Work required → Your answer must be the full listing below, repeated exactly.

== Data section ==

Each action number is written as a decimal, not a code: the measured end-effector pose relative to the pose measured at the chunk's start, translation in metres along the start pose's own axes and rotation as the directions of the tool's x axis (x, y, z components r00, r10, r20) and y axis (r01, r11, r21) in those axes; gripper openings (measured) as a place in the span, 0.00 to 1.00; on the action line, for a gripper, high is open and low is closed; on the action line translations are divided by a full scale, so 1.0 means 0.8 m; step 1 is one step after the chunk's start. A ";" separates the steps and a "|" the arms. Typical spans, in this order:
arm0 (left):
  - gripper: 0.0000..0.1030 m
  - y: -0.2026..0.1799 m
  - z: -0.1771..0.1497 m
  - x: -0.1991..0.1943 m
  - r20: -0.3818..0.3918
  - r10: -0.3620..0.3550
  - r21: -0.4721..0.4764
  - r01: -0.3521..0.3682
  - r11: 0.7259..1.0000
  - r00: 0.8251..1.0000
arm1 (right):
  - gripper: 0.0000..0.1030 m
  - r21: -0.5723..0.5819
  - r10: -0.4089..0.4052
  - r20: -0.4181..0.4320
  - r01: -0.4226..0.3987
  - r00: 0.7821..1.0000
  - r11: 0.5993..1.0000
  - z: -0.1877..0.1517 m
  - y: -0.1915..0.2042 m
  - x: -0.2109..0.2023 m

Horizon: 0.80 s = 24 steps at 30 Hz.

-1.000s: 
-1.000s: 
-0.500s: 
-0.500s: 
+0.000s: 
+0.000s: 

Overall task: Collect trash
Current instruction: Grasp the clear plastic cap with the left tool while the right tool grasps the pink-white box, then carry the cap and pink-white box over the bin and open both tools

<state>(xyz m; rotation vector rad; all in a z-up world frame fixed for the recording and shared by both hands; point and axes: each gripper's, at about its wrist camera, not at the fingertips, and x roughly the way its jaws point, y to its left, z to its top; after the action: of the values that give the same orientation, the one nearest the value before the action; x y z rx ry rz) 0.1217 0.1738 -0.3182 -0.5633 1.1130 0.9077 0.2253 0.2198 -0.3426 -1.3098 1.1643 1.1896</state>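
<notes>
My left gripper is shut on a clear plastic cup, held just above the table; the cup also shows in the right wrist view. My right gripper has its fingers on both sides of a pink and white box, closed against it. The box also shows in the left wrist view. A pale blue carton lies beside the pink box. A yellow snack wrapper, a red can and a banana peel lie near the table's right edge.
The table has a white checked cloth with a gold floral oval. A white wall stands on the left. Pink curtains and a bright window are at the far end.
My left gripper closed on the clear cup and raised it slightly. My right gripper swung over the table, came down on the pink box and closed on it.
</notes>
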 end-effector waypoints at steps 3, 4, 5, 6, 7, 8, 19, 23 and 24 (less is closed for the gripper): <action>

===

Exercise response →
Each action number is written as a decimal, not a code: the measured end-effector pose relative to the pose measured at the chunk's start, translation in metres along the start pose's own axes and rotation as the directions of the tool's x axis (x, y, z components r00, r10, r20) and y axis (r01, r11, r21) in those axes; gripper openings (measured) as a place in the span, 0.00 to 1.00; on the action line, for a gripper, high is open and low is closed; on the action line translations are divided by a full scale, so 1.0 means 0.8 m; step 1 is one step after the chunk's start. A ";" separates the steps and a "|" the arms. Typical spans, in this order:
arm0 (left):
  - gripper: 0.0000..0.1030 m
  - y: -0.2026..0.1799 m
  - z: -0.1771..0.1497 m
  - x: -0.1991..0.1943 m
  - r20: -0.3818..0.3918
  - r10: -0.3620..0.3550
  - r21: -0.4721..0.4764
  - r01: -0.3521..0.3682
  - r11: 0.7259..1.0000
  - r00: 0.8251..1.0000
arm1 (right):
  - gripper: 0.0000..0.1030 m
  - r21: -0.5723..0.5819
  - r10: -0.4089..0.4052
  - r20: -0.4181..0.4320
  - r01: -0.4226..0.3987
  - r00: 0.7821..1.0000
  - r11: 0.5993..1.0000
  - z: -0.1877..0.1517 m
  - y: -0.1915..0.2042 m
  - x: -0.2109..0.2023 m

Horizon: 0.80 s = 24 steps at 30 Hz.

-1.000s: 
-1.000s: 
-0.500s: 
-0.500s: 
+0.000s: 
+0.000s: 

Overall task: Collect trash
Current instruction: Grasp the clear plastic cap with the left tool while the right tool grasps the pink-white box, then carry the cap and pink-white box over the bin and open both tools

<state>(xyz m; rotation vector rad; all in a z-up world frame fixed for the recording and shared by both hands; point and axes: each gripper's, at about its wrist camera, not at the fingertips, and x roughly the way its jaws point, y to its left, z to its top; after the action: of the values that give the same orientation, the one nearest the value before the action; x y z rx ry rz) 0.1217 0.1738 -0.3182 -0.5633 1.1130 0.9077 0.2253 0.2198 -0.3426 -1.3098 1.1643 1.1896</state>
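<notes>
My left gripper is shut on a clear plastic cup, held just above the table; the cup also shows in the right wrist view. My right gripper has its fingers on both sides of a pink and white box, closed against it. The box also shows in the left wrist view. A pale blue carton lies beside the pink box. A yellow snack wrapper, a red can and a banana peel lie near the table's right edge.
The table has a white checked cloth with a gold floral oval. A white wall stands on the left. Pink curtains and a bright window are at the far end.
My left gripper closed on the clear cup and raised it slightly. My right gripper swung over the table, came down on the pink box and closed on it.
</notes>
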 end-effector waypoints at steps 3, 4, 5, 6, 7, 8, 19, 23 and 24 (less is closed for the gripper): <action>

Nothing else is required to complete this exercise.